* **REQUIREMENT**
The whole listing is to be restated word for word with no images.

* **SUPPLIED INFORMATION**

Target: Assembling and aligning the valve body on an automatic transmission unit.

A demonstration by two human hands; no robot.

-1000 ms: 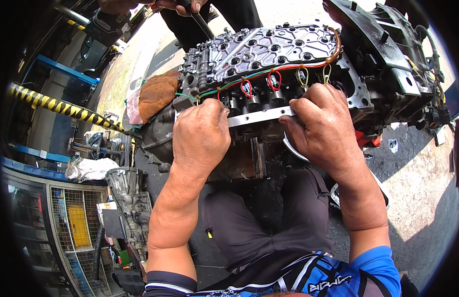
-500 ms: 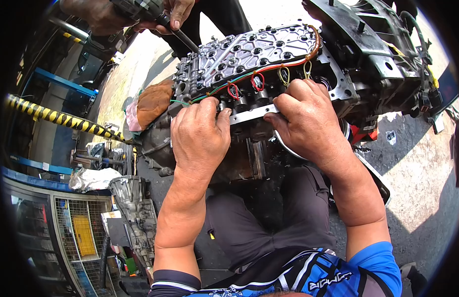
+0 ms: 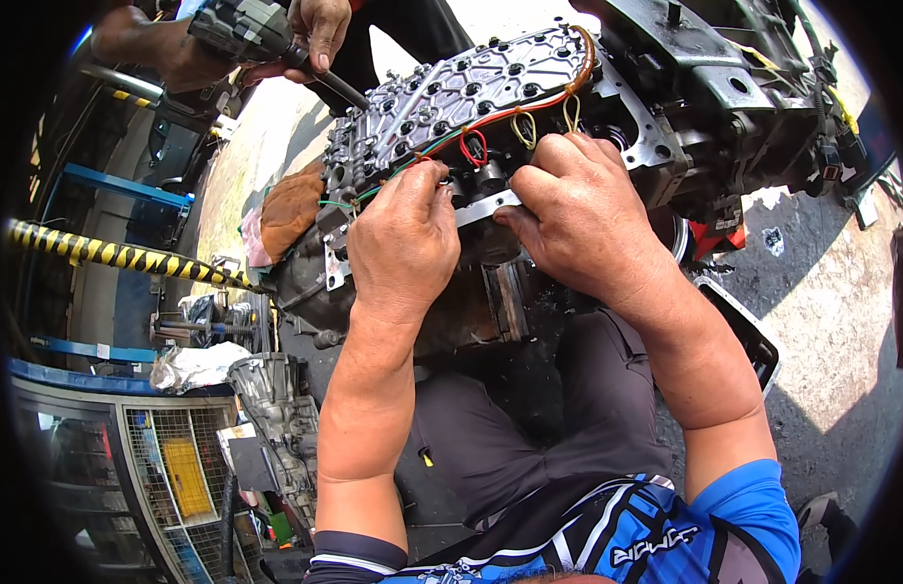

* **ANSWER BOX**
Target: Assembling and aligning the valve body on an automatic transmission unit.

A demonstration by two human hands; no robot.

-1000 ms: 
-500 ms: 
+0 ms: 

What was requested is fully covered by this answer.